I’ve encountered more and more men my age or younger who are taking on the role of primary caregiver, as my father did. When I hear them hesitate to admit it, at a dinner party or at school pickup, I leap in as quickly as I can to congratulate them and tell the story of my father, and of how grateful I am to have grown up in his household and under his example. I don’t wish to make myself the center of this analysis, but I do believe that the more children growing up with an ever-present dad cooking dinners and playing bubble-war at bathtime, the better. May we soon enjoy the benefits of millions of fathers who consider it their job to hold cards like Hard Questions, Weekday Meals (Dinner), and Showing Up and Participating. (In fairness my wife holds that last one right now, but I’ll get it back before long.)
Legislation will have to play a role here too, of course. Paid family leave, which compensates caregivers for at least some of their work, has been part of California law since 2004 (although no federal mandate exists) and has been shown to not only improve marriages but, perhaps more importantly, the health and development of children. And national support for early childhood education, which makes it possible for an adult to earn a living while children get the attention and socialization they need, will be crucial here as well.

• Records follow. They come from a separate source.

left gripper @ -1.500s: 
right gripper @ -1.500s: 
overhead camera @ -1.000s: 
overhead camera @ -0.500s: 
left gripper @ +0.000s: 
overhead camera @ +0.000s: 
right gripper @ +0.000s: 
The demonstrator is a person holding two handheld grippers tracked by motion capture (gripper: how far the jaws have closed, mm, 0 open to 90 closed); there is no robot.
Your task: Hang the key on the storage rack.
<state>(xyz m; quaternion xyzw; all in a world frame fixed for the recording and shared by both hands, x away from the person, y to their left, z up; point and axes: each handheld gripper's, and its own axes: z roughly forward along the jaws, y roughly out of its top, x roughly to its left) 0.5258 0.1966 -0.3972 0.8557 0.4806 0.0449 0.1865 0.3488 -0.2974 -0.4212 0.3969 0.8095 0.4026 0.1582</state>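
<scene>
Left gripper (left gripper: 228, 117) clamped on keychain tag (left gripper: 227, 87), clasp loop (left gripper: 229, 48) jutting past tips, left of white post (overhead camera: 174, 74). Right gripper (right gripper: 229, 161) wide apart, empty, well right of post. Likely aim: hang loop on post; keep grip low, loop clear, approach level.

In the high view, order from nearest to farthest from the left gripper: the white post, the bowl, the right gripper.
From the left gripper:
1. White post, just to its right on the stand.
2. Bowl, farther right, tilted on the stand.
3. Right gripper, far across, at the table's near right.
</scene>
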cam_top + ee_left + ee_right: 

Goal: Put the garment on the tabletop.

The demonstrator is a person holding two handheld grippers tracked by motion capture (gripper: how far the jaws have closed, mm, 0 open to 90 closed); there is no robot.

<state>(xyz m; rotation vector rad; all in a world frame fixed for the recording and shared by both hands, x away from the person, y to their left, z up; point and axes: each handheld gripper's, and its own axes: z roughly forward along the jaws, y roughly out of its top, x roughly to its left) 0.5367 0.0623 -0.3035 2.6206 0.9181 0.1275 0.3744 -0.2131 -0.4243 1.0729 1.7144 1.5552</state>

All of which is to say that Fair Play is, of course, not enough. A revolution in how children learn to be adults, in the struggle to earn a living wage, in the systems that currently abandon parents to market forces that do not want them to raise children well together, is all going to be necessary. But in my own marriage it took Eve Rodsky’s work — and the range of responses I’ve received in discussing it with other drowning couples — to show me that we are as a nation still in a deeply primitive place when it comes to the roles women and men play as partners and parents, one that will require much more than a card game to escape.
In the meantime I hope that you can step back during these next two weeks and watch the family dynamics you see around you — the ones you grew up with, and the ones you’ve carried into your own life as a lover, partner, and parent — with some analytical detachment. Let us all forgive ourselves for the mistakes our parents taught us to make, and begin getting our own relationships ready for the future.
I’ll be back on Monday, January 6th. Happy Holidays.
It is a cliche to thank someone for their frankness after a post like this, but thank you anyway. I can slightly relate, in that the pandemic provided a salutary balance-reset drill in my own marriage: I had just quit Google thinking I would spend 2020 traveling and singing in choirs (haha, says the universe, ha. Ha.) and Catharine’s job went into sudden high gear as network traffic 10x’ed worldwide, so I was stay at home dad, housekeeper, and de facto homeschool teacher for the year instead. We were ludicrously privileged to be able to work it out that way— our friends who had two full-time jobs and kids at home were sooooo much more stressed.
A friend of mine named Cathy Reisenwitz has, from a *very* different personal perspective, written some insightful stuff on her ‘stack (cathyreisenwitz.substack.com) about how whether marriage is a good deal has come to depend much more on your economic class, and how that exacerbates inequality and creates an increasing number of angry single men. That seems like an underappreciated driver of a whole lot of social trends, from declining fertility to increasing support for right-wing authoritarians among young men.